17 May, 2011

Somali Saga-1

On arrival at Mogadishu
Early in the morning of a hot December day in 1988 I arrived in Mogadishu on a flight from Rome via Cairo in one of the two planes which constituted the Somalia Airlines fleet. I later discovered that the Somali Airlines had a large building in the middle of Mogadishu as its headquarters and half a dozen mini buses that cruised around Mogadishu moving staff and their families to and from the headquarters. I later heard that one of the two planes crashed at Nairobi airport and the other was leased from a European country. My only source of information about our only connection with the outside world, Somalia Airlines, was from one of the few expatriates in Mogadishu. He was a UN staff member in charge of the local office of the International Civil Aviation Organization (ICAO), a classic example of UN over management that ICAO
had an office in a country whose national airline had only one plane.

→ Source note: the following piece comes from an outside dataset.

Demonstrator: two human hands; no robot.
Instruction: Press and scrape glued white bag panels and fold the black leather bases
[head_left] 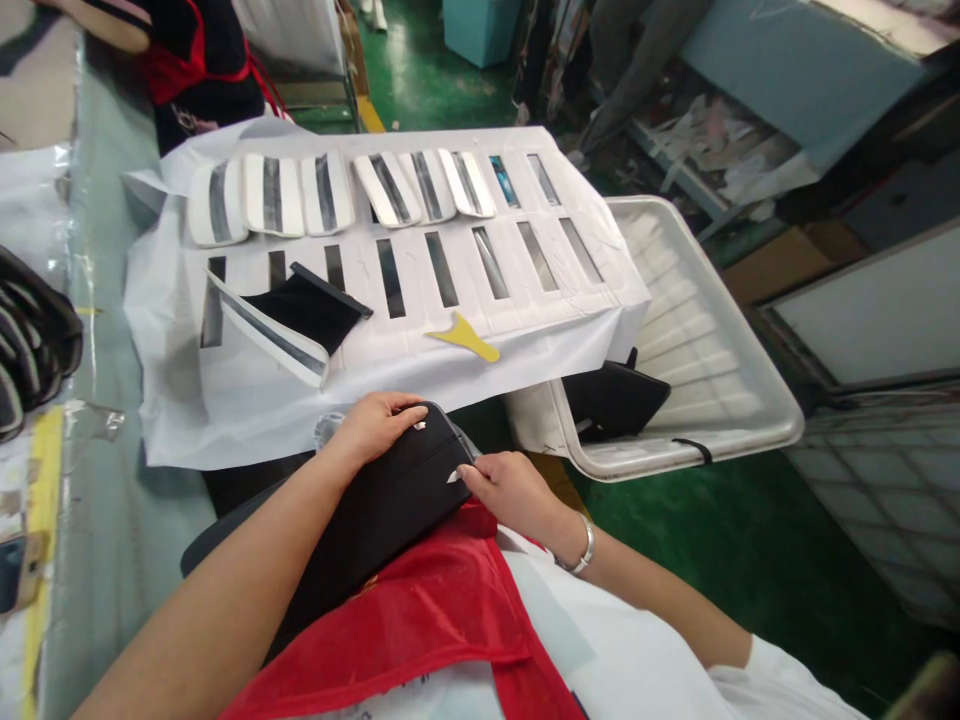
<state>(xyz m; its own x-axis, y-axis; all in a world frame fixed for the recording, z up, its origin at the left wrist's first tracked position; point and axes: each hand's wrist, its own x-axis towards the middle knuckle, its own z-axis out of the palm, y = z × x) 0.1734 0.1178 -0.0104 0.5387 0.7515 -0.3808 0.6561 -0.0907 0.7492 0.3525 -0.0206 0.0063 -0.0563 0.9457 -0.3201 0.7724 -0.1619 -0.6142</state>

I arrived when the Americans were building their Embassy in Km7. The buildings spread across acres of land and were surrounded by a high perimeter wall. The size of this complex led many Somalis to believe that their country must have large oil deposits as why else would the U.S. build such a large embassy in their country? In the early years of the Somali civil war the
U.S. embassy site was similar to the Green Zone in Baghdad.


On my arrival at Mogadishu airport I discovered that the airport workers insisted on passing passengers’ luggage over the single, faulty conveyer belt and asked for some La’ak (Money).  I did not have any of their La’ak with me, but as it was compulsory to exchange a 100 US $ bill for Somali shillings before you left the airport, I soon had a plastic carrier bag full of La’ak. Some months later my family joined me in Mogadishu and I still remember my 5 year old son shouting, “We are rich Daddy!” as he ran towards me grasping a bag of shillings as his mother and sister, accompanied by a FAO liaison officer, emerged from the airport building behind him.


I can remember a time when a neatly banded stack of one thousand brand new 5 or 10 shilling notes was equivalent to a few US dollars. One of the rules of the UN was that staff members in the field had to exchange 25% of their remittance into the local currency and for those of us in Somalia it meant that we had more and more of stacks of worthless paper money. We used to call the bundles of shillings ‘paper bricks’ and indeed we did use the ‘bricks’ to build a shelf for my books and papers. It was actually cheaper than buying a set of bookshelves! By that time the country’s economy was in shambles and a year later General Mohamed Farah Aideed and his army ransacked Mogadishu and deposed General Mohamed Siad Barre.


I was assigned as a manager of an FAO (UN) project to train the nomads of Somalia in Primary Animal Health Care. On my arrival I found that the liaison officer, Abdull Rahman, had booked me into a private hotel, the Medina Hotel, the only other hotel in town was called the Mecca Hotel. There was a huge hotel by the sea that had been built with Arab money and it was owned by the government but, like everything else run by government, it was ruined. I was assigned for a one year contract in the country but somehow I stayed 8 years and in fact I left Somalia on July 31st 1996, the day General Aideed was killed. I lived in Hamar Jeb Jeb in the center of Mogadishu for most of the early days of the civil strife.

 Within a hour of arriving at the Medina hotel, and after a sleepless night, I was woken up by the loud ringing of the telephone in my room and, on answering it, I was greeted by a harsh eastern European voice informing me that I had to go down to Beled Weyne, a town some 320 Km north of Mogadishu near the Ethiopian border. Beled Weyne was a nice town, divided by the river Shebelle, and we had to go there as the German organization, GTZ, was organizing a seminar there on a Primary Animal Health Care project. This was a duplicate of what we in FAO were supposed to do. Duplication was, and still is the norm, with each organization or NGO talking about their separate mandates but yet they all step on each other’s toes while the poor host states have nothing to say about it at all.

The receiving country’s priorities and needs change with the availability of funds but civil servants welcome any project that brings in some money to  first line their pockets and then a little for the country. Vehicles were a priority and without failure most of the vehicles were divided equally among the hierarchy of the Ministries a day after the projects terminated. A year later I was managing an EEC project in Mogadishu and I had to buy a milk tanker to collect milk from the small farmers and bring it to a collecting point. The driver who brought the truck from the port gave the key to another driver who, in full view of my office, drove the truck away as the Minister of Agriculture wanted the truck for his farm! Apparently the Lome Four Convention between the EEC and the African and Caribbean countries allowed the countries ownership of vehicles and equipment on arrival in the ports. That was a European training program in corruption for African agriculture officials.